I think perfect knowledge of climate science would tend towards convergence, whereas at least some Social Issues (Ukraine being a possible example) just don’t work that way. The Chomsky example is Germane: prior to 92, his work on politics was all heavily cited and based on primary sources, and pretty much as solid academically as you could ask for (See for example “The Chomsky Reader”) and we already disagree on this.
With regards Ukraine, I think intelligent people with lots of information might end up diverging even more as to their opinions on how much violence each side should be willing to threaten, use, and display in an argument about squiggly lines on map blobs, given more information. Henry Kissinger ended up not even agreeing with himself from week to week, and he’s probably as qualified an expert on this matter as any of us. I think it’s fair to suggest that no number of facts regarding Ukraine are going to bring the kind of convergence you would see if we could upload the sum of climate science into each of our human minds.

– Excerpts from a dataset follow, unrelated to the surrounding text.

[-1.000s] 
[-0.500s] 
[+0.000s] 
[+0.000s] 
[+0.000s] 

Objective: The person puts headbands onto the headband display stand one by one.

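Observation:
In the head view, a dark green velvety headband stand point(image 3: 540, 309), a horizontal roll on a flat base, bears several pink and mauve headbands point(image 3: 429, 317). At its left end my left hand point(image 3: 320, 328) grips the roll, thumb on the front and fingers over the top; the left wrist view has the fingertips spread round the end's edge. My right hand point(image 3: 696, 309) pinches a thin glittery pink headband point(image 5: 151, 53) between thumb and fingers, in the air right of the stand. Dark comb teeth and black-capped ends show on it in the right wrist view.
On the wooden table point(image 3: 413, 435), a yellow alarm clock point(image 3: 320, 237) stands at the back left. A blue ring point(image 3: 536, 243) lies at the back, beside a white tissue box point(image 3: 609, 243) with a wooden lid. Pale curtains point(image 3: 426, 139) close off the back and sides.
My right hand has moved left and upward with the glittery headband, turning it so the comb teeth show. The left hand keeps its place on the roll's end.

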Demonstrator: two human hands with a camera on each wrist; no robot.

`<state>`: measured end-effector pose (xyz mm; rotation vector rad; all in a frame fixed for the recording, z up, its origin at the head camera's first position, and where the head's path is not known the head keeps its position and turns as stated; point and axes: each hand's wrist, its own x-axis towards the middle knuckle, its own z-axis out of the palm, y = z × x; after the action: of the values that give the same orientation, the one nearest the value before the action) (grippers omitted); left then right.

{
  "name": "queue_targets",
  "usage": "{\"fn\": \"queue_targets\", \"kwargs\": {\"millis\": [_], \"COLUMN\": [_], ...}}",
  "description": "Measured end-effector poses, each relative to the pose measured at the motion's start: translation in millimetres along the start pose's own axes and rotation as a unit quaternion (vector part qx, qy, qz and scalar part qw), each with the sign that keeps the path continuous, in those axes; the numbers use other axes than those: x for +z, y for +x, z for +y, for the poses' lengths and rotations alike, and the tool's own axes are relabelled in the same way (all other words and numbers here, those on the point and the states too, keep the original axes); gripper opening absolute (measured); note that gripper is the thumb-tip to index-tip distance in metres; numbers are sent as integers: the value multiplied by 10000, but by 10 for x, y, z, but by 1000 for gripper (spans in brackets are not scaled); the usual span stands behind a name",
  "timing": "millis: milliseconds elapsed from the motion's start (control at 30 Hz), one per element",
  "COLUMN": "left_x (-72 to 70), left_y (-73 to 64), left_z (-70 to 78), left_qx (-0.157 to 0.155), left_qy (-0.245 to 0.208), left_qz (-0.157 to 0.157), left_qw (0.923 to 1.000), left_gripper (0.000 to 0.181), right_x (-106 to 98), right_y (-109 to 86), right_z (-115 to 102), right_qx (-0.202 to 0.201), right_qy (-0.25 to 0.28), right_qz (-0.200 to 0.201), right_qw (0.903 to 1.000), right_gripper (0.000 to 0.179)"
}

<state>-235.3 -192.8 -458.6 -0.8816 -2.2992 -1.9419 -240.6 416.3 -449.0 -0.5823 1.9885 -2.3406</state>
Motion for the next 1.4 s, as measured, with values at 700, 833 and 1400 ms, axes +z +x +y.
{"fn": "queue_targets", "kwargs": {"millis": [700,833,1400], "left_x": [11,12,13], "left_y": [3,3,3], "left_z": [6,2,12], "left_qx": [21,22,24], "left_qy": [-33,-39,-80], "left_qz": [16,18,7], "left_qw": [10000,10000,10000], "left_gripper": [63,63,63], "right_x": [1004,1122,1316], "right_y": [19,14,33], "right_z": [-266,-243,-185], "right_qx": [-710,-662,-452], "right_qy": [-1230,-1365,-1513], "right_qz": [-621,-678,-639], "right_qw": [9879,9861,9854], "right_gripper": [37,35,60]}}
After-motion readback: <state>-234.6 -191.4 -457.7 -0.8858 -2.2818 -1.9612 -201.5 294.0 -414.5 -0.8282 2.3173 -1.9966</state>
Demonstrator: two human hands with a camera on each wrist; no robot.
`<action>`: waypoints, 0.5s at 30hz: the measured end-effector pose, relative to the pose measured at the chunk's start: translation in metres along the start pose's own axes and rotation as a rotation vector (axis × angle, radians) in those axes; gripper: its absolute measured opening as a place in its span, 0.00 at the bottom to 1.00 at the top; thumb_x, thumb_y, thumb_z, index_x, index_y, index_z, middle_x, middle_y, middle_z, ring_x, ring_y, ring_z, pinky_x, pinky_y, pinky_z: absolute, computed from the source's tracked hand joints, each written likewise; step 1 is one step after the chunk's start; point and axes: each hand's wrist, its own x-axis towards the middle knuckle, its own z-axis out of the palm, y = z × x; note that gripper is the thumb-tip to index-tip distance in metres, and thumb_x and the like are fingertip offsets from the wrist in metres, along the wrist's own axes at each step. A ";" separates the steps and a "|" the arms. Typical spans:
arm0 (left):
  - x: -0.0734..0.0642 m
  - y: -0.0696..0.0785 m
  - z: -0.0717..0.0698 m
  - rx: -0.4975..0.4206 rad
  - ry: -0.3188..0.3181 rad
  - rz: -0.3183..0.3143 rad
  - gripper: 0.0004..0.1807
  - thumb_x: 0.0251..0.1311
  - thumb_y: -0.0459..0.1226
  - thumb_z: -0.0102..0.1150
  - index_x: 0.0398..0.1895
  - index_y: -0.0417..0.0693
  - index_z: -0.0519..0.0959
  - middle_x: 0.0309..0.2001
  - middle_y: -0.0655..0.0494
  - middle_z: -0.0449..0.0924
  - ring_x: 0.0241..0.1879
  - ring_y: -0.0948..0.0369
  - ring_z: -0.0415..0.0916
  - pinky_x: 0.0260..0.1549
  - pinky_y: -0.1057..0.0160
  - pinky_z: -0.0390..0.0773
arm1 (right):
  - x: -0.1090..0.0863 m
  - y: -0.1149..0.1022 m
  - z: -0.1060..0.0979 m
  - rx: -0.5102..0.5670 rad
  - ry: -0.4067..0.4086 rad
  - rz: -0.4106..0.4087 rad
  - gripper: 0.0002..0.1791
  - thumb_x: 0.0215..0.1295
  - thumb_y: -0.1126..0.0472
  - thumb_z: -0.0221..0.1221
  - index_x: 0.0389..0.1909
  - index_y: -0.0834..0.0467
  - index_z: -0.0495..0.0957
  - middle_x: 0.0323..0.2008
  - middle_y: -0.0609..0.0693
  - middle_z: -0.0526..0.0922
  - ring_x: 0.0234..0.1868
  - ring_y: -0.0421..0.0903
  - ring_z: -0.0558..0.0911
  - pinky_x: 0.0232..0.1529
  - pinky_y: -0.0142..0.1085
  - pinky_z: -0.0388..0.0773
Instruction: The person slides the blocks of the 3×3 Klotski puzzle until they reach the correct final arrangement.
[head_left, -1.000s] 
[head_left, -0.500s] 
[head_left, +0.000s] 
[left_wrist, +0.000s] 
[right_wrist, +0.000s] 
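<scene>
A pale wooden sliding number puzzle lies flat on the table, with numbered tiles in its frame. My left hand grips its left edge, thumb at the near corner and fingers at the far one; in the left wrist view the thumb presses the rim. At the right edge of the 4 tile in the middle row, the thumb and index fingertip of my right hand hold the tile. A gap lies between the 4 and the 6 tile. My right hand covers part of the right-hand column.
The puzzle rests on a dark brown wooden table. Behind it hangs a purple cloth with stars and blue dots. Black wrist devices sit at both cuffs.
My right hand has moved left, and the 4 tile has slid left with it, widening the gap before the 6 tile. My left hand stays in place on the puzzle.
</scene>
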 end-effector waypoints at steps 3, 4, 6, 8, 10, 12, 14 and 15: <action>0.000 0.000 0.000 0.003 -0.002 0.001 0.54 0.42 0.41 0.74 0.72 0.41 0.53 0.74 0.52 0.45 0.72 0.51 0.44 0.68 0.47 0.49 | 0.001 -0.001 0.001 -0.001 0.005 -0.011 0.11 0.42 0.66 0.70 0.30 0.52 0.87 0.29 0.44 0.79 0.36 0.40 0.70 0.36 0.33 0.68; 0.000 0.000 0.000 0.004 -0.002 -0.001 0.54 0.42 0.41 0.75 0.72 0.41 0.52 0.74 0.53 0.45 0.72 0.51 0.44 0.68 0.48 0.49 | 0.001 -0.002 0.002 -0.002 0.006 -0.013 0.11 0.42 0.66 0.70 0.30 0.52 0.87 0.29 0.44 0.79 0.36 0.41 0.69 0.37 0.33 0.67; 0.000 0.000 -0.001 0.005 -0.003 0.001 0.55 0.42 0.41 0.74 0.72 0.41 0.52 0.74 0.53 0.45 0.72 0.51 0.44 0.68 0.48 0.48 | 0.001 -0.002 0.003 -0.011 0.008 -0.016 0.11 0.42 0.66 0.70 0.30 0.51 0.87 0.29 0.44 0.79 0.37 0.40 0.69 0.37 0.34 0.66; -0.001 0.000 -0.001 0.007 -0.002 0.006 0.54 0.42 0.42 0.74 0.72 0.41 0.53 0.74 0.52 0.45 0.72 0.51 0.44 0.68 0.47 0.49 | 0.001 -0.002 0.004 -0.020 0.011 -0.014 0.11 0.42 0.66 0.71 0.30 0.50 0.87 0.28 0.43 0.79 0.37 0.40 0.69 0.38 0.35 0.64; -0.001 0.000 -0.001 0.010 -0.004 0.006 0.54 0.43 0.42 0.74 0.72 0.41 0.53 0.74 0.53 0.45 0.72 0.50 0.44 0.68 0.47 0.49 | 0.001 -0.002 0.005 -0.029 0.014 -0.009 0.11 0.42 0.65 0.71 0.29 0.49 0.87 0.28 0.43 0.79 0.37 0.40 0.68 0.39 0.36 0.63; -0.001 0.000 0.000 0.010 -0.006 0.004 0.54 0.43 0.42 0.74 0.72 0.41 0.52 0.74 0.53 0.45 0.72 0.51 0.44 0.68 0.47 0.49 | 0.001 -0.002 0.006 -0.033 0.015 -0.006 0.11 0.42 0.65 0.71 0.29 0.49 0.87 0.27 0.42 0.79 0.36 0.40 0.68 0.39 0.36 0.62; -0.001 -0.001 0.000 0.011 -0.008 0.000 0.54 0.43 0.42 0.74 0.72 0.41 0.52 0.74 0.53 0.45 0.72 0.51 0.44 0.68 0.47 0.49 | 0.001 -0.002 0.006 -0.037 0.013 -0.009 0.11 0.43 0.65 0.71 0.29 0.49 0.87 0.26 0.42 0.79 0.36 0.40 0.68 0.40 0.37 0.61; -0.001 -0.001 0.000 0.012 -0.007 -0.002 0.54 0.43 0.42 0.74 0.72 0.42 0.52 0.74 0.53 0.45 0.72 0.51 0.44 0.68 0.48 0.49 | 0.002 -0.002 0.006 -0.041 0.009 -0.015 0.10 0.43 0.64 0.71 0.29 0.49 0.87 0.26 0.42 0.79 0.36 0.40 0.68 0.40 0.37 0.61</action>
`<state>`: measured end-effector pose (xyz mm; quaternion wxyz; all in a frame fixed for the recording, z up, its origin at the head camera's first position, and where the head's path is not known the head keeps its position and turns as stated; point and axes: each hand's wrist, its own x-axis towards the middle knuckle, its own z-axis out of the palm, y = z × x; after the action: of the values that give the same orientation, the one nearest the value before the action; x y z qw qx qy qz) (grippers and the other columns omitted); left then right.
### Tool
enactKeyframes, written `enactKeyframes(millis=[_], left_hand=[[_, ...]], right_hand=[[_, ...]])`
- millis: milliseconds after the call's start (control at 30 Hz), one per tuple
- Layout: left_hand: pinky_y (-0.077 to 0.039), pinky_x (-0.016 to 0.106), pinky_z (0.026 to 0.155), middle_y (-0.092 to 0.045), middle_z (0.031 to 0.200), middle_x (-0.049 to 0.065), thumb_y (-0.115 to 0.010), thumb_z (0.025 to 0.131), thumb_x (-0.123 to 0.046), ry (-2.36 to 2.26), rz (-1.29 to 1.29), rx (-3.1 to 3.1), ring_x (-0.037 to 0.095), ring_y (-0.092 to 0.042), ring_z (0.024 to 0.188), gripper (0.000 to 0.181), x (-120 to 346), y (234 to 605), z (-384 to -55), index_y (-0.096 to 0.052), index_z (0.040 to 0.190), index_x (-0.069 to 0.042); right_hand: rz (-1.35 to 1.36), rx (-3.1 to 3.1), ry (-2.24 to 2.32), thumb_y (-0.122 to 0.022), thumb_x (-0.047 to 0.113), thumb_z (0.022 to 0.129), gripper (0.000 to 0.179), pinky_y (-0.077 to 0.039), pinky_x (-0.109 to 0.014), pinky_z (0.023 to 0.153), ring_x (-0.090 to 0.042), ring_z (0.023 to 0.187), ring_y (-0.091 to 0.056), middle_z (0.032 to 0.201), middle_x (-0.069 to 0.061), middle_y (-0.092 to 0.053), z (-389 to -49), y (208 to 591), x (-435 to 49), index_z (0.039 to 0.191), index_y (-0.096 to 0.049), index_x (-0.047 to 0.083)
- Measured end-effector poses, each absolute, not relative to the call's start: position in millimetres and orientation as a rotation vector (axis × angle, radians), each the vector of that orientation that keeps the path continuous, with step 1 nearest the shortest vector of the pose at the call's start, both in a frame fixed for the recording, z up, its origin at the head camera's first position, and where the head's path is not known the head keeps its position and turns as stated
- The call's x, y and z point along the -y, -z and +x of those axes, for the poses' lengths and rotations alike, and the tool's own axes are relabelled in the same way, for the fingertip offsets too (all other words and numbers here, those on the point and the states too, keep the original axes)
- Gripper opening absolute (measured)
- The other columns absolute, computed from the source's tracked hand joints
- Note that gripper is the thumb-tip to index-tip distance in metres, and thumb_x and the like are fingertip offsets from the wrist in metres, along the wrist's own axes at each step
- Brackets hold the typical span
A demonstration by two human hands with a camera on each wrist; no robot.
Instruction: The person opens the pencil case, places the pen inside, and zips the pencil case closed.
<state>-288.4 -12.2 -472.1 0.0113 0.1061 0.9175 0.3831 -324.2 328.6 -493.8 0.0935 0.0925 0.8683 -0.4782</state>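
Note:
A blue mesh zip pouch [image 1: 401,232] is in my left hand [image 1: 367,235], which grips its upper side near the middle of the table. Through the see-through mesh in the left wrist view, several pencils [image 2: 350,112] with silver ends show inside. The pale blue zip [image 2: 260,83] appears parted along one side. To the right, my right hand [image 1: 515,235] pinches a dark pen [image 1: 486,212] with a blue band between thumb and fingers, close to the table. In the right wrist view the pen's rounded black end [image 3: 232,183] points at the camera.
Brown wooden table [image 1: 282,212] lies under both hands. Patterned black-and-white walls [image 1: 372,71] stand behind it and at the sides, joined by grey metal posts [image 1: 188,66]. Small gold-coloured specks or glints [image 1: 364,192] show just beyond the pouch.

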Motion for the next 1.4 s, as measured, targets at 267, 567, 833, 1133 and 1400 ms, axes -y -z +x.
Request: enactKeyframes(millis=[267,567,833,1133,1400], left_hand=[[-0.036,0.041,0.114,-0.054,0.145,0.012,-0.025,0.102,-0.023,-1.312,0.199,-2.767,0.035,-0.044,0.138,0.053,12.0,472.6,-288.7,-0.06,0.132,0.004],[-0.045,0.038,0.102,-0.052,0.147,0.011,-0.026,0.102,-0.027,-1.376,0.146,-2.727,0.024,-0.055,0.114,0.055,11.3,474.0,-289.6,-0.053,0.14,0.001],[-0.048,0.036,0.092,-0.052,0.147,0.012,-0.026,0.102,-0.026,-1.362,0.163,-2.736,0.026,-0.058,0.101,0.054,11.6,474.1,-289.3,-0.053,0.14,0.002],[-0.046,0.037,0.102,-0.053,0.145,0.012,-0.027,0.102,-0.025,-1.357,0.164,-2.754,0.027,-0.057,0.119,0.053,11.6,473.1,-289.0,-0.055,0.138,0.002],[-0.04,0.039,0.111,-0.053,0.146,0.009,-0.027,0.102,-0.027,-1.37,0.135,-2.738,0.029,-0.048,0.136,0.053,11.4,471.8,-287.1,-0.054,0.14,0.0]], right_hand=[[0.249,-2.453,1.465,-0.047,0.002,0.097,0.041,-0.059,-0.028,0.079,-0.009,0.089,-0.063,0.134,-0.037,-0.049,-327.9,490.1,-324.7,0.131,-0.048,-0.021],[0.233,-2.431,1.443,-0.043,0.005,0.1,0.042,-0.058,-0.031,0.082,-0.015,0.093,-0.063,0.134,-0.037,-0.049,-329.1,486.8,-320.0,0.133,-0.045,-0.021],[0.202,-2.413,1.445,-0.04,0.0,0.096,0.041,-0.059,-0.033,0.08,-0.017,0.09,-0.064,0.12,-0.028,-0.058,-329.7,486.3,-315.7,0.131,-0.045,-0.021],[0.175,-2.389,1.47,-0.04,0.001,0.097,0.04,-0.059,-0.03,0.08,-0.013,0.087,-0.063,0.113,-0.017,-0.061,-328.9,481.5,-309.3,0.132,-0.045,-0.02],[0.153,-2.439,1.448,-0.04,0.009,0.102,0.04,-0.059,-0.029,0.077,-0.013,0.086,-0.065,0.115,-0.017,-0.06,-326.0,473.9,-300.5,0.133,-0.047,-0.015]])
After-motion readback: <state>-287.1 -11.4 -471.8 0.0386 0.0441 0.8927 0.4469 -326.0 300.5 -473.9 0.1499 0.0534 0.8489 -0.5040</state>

Even if I am wrong in the Ukraine case, do you think there are at least some social realities that if you magically downloaded the full spectrum of factual information into everyone’s mind, people’s opinions might still diverge? Doesn’t that differ from a hard science where they would tend to converge if you understood all the facts? Doesn’t this indicate a major difference of categories?
Another way of looking at it: Social realities are not nearly as deterministic on factual truth as accurate conclusions in the hard sciences are. They are always vastly more stochastic. Even looking at the fields, the correlation coefficients and R2 for whole models in Sociology, at it’s absolute best, are nothing at all compared to the determinism you can get in Physics and Chemistry.